What is being asked:
Only the number is wanted: how many lines of the data contain "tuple"?

== Material for this task

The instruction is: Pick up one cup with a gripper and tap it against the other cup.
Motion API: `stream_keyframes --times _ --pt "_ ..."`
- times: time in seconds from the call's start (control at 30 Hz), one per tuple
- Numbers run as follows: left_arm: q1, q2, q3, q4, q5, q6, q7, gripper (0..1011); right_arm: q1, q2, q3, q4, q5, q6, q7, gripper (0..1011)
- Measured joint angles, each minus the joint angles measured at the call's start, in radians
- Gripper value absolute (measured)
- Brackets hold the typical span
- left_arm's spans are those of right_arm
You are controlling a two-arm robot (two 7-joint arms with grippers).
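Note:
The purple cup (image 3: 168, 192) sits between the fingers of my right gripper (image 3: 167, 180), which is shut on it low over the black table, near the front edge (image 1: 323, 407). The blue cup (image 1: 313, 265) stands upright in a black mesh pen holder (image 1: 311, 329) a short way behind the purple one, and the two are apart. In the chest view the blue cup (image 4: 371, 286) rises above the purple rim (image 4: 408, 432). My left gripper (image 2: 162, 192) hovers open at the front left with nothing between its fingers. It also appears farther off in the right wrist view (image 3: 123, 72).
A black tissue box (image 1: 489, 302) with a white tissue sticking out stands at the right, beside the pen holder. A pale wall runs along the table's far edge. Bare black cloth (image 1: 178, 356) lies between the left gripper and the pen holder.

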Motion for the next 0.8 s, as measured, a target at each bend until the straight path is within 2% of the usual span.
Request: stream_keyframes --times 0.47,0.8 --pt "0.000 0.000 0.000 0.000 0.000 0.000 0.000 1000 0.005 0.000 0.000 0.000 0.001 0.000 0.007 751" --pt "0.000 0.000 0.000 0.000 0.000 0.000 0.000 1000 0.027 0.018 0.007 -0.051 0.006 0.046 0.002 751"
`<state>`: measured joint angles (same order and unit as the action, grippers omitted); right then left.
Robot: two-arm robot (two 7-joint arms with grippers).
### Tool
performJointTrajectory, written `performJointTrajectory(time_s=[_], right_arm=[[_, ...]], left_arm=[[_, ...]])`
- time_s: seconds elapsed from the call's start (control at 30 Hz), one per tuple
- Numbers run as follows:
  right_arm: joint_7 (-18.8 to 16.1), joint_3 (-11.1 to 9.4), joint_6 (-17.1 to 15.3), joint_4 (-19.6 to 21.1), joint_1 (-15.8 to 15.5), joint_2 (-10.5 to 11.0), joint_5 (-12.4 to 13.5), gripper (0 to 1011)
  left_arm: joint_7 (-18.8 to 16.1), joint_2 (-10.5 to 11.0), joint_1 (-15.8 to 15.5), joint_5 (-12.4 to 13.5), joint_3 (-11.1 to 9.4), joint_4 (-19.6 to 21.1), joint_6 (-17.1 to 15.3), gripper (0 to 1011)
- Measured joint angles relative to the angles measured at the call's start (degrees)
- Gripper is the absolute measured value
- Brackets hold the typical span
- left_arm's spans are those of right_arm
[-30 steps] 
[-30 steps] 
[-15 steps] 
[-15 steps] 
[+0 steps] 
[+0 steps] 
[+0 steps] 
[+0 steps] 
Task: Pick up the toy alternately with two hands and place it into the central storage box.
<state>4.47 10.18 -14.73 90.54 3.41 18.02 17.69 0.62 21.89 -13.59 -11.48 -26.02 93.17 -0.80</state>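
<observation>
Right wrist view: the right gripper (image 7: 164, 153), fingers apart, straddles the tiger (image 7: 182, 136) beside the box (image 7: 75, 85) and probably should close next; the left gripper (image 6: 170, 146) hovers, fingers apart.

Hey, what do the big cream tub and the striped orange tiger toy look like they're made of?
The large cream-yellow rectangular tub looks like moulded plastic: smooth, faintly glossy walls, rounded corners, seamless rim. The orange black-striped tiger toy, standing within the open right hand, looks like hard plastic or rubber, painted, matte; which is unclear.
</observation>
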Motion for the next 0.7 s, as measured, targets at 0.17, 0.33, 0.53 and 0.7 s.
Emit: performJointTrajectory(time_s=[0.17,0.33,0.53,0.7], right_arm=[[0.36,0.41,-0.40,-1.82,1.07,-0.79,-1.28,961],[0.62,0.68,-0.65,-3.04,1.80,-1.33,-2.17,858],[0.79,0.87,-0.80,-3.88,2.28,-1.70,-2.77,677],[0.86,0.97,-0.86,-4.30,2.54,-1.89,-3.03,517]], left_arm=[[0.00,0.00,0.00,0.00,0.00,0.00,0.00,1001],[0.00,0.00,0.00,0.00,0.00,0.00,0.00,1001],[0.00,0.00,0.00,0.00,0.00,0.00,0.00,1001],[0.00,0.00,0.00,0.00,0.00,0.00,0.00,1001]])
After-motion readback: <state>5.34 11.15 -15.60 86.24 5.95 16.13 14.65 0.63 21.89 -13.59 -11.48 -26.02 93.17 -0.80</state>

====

Answer space:
2